In a potentiometer circuit a cell of EMF 1.5 V gives balance point at 36 cm length of wire. If another cell of EMF 2.5 V replaces the first cell, then at what length of the wire, the balance point occurs ?

CONCEPT:

As we know in a potentiometer EMF has two cells in which \({\ell_1}\) and \({\ell_2}\) be the null points and\({\ E_1}\) and \({\ E_2}\) be the EMFs,  therefore we can write it as,

\(\frac{{{E_1}}}{{{E_2}}} = \frac{{{\ell_1}}}{{{\ell_2}}}\)

CALCULATION:

Given:

\(\ \begin{array}{*{20}{l}} {{E_1} = 1.5V} \\ {{E_2} = 2.5V} \\ {{l_1} = 36{\text{ cm}}} \\ {{l_2} = ?} \end{array} \ \)

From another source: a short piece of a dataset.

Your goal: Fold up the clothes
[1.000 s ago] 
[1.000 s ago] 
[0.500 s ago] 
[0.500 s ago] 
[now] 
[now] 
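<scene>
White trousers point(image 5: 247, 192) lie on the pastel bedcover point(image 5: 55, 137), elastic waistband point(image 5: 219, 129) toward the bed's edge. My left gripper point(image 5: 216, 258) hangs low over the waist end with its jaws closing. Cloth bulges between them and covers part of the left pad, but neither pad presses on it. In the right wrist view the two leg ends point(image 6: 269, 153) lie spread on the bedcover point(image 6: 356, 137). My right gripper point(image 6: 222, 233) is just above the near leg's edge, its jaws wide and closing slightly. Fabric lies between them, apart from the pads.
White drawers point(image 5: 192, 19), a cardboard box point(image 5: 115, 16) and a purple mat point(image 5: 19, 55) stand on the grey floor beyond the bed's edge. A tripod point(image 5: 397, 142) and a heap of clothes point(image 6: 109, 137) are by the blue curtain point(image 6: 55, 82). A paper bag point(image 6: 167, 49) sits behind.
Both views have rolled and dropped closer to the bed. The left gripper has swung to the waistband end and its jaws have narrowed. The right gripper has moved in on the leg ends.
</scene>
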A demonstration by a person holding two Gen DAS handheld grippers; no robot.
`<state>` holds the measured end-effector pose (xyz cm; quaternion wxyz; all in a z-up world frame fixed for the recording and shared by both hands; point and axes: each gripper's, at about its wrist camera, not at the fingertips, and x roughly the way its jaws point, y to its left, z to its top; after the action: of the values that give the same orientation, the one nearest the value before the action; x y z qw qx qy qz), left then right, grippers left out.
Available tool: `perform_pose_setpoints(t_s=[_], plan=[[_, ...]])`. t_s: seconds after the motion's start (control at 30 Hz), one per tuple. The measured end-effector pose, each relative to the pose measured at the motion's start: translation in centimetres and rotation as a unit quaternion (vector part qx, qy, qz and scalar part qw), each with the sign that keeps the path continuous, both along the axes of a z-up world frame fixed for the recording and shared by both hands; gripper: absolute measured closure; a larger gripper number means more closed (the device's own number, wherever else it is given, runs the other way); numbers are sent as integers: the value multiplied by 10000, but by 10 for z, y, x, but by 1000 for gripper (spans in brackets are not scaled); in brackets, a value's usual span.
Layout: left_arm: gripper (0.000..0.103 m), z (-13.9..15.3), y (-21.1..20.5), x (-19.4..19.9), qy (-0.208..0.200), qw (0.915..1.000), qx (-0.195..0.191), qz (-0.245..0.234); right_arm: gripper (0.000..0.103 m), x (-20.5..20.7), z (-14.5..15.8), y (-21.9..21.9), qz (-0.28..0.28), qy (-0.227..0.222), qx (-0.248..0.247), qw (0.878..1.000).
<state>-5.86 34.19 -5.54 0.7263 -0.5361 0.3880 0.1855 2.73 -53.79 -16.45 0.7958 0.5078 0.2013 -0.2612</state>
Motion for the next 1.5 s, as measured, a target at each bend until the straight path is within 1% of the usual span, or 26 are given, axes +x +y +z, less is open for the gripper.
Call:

Using \(\frac{{{E_1}}}{{{E_2}}} = \frac{{{\ell_1}}}{{{\ell_2}}}\) we get; 

 ⇒  \(\frac{{{1.5}}}{{{2.5}}} = \frac{{{\ 36}}}{{{\ell_2}}}\)

 ⇒ \(\ {l_2} = \frac{{36 \times 2.5}}{{1.5}}\ \)

 ⇒ \({l_2} = 60{\text{ cm}}\)

Hence, option B) is the correct answer.